#### Stored data:
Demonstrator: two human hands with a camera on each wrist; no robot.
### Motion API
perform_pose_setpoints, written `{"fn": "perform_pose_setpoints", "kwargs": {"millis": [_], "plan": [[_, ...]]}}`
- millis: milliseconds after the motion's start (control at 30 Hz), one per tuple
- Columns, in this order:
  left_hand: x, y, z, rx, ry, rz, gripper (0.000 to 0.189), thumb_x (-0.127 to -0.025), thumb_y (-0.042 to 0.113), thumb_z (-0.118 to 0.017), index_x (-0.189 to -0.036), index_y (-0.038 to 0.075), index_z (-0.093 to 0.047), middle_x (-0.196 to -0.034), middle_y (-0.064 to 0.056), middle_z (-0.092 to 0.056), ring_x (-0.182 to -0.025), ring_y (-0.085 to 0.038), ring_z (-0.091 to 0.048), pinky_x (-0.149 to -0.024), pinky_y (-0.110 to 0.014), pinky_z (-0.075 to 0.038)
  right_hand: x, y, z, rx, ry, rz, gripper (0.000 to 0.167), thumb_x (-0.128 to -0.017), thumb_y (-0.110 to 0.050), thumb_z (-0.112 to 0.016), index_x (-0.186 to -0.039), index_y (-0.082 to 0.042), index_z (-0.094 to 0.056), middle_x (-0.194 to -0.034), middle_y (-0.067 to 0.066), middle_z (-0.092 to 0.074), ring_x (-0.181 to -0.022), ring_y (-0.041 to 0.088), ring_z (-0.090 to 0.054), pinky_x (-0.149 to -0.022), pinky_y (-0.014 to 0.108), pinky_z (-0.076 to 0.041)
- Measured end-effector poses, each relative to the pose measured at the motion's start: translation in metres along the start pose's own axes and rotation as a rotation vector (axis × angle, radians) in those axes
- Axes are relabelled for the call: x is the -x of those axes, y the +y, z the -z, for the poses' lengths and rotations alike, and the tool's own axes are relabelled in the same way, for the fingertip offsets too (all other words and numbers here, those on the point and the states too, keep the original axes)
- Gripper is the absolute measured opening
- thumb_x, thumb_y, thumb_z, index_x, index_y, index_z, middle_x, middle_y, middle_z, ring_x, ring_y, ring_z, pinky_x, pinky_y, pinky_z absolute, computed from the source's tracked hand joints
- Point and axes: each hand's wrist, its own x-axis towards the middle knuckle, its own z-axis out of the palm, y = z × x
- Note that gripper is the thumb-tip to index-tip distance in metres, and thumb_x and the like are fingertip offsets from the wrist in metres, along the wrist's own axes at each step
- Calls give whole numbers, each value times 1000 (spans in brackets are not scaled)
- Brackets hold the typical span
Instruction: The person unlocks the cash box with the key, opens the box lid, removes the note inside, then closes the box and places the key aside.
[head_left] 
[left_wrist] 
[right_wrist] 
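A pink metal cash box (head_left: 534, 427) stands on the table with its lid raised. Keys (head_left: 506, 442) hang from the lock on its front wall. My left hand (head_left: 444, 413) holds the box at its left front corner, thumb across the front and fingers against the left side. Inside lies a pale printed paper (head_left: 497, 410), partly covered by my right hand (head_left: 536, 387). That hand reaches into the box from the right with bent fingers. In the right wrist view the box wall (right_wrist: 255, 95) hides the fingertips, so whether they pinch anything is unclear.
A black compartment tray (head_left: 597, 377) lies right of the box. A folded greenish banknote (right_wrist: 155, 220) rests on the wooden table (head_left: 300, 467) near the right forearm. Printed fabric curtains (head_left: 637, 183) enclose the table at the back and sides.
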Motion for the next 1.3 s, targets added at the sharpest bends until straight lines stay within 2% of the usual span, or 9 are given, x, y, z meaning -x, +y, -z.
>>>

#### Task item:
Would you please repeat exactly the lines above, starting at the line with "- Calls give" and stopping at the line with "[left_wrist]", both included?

#### Solution to the problem:
- Calls give whole numbers, each value times 1000 (spans in brackets are not scaled)
- Brackets hold the typical span
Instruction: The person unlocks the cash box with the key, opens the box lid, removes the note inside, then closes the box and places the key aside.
[head_left] 
[left_wrist] 

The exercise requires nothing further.